I neither said nor assumed charging your EV every day in my calculations. Maybe you should try reading it again and try to understand it.
But lets hear your theory, or more appropriately your "master strategy" shall we. I really hope you aren't going to try and tell us that you would use a single battery to just partially top up your EV at the end of each day thus requiring only a single battery because only a ""simpleton" (your words) forgets that battery life is directly linked to charging cycles and doing so will shorten the life of your EV dramatically. Charging every few days doesn't reduce the number of batteries required to store your power unless you are willing to partially charge and thus prematurely kill your EV.
Of coarse its obvious to most that my back of the envelope calculations were to provide context to the commonly held idea that as diesel and petrol cars are removed from the market, that EVs somehow like magic won't consume fossil fuels from the grid because most will charge from their own home self produced power. I believe this utopian idea is a nice one but a very, very long way from reality any time soon.
New battery technologies will emerge which may change the equation but that said we have been talking about this for decades and still don't have any such technologies available so they don't change the energy debate in the hear or now, nor in the likely lifespan of an EV that you choose to buy today. Endless waffle about some unknown new tech providing a solution at some unknown point in time is as useful and Gerry Harvey's comments that we shouldn't worry about overpopulation because its the job of future technology to resolve the issues that eventuate from this and that we should take the benefits of a larger population now and worry about the problem later.
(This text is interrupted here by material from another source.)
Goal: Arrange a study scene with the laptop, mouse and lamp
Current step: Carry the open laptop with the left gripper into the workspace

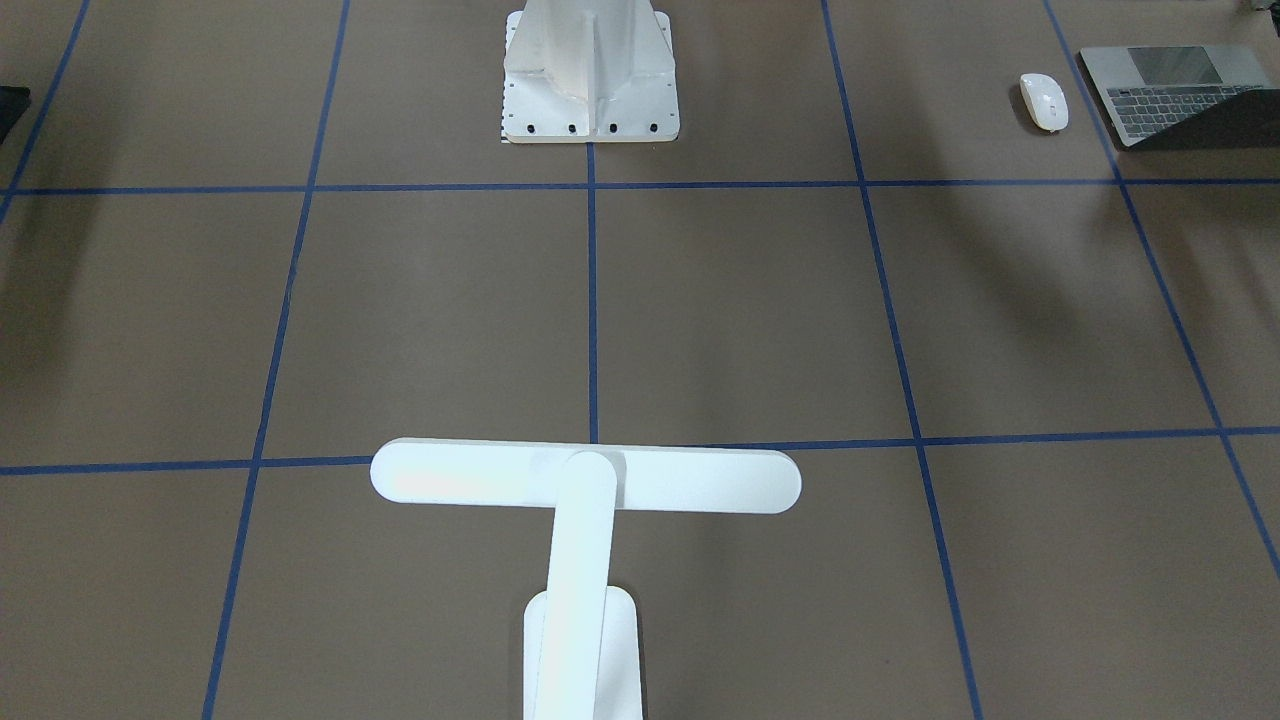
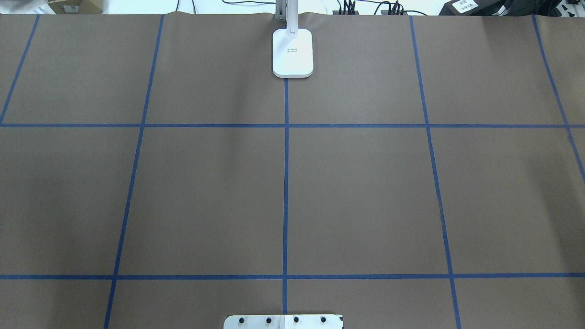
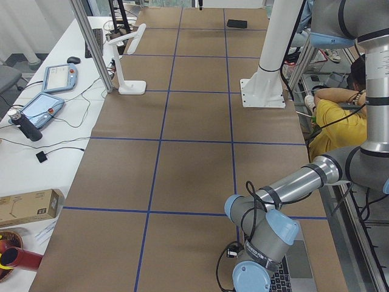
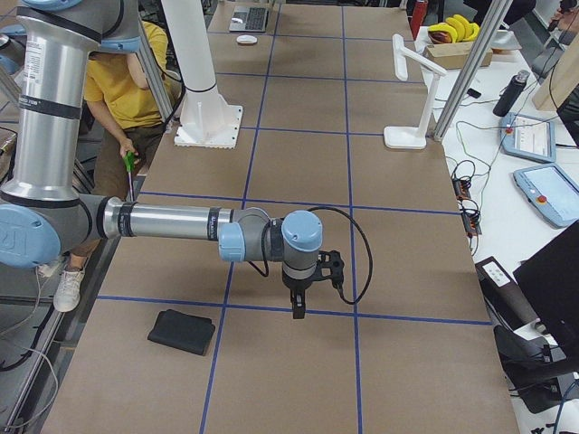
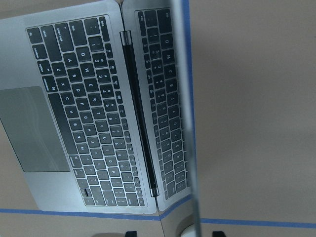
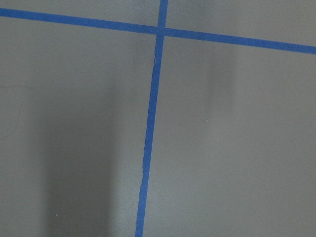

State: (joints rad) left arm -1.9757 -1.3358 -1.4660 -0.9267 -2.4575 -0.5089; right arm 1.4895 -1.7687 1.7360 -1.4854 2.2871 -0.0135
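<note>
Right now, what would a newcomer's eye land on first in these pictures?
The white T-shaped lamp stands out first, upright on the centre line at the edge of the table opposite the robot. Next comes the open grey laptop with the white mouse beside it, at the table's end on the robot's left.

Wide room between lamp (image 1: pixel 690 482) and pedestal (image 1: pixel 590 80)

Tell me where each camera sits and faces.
Front-facing: across the table, facing the pedestal, lamp nearest; no arms.
Overhead: behind the robot, looking forward-down; only pedestal flange shows.
Left exterior: table's left end; left arm near, above laptop.
Right exterior: opposite end; right arm near.
Left wrist: down on laptop.
Right wrist: down on tape cross.
Shared: all four exteriors show the lamp.
</note>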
Many people buying EVs today are under an illusion that they are doing something good for the environment and they like to believe that some wind turbine somewhere is exclusively pushing out electrons to charge their EV, and that some giant grid battery is out there somewhere which exclusively holds power to charge EVs at night. The fact is your EVs are being charged from burning coal and gas. Its a simple undeniable fact that the total of all "Green" power pushed into the grid is insufficient to make any reasonable dent in our demand for traditional baseload power for homes and businesses alone. Now try loading on the charging of several million EVs onto the grid and convince me that any of this new additional load is in any way being serviced by "green" power. We don't have any plan to build sufficient green power to replace existing demand for homes and businesses so none of the new load (EVs) can possibly be serviced from green grid power.
There are alternatives such as hydrogen fuel cells. The tech exists. The cars exist in other markets but our govt is hell bent on supporting the car industries car equivalent of the 3D TV. In 10 years we will throw them in land fill creating untold pollution due to the significantly reduced lifespan than traditional cars and we will replace them with the latest fad. One thing you can bet on is whatever the car industry come up next will be in the best interests of their business model, not consumers or the environment. But hey, I'm not the "Master Strategist" as you claim to be.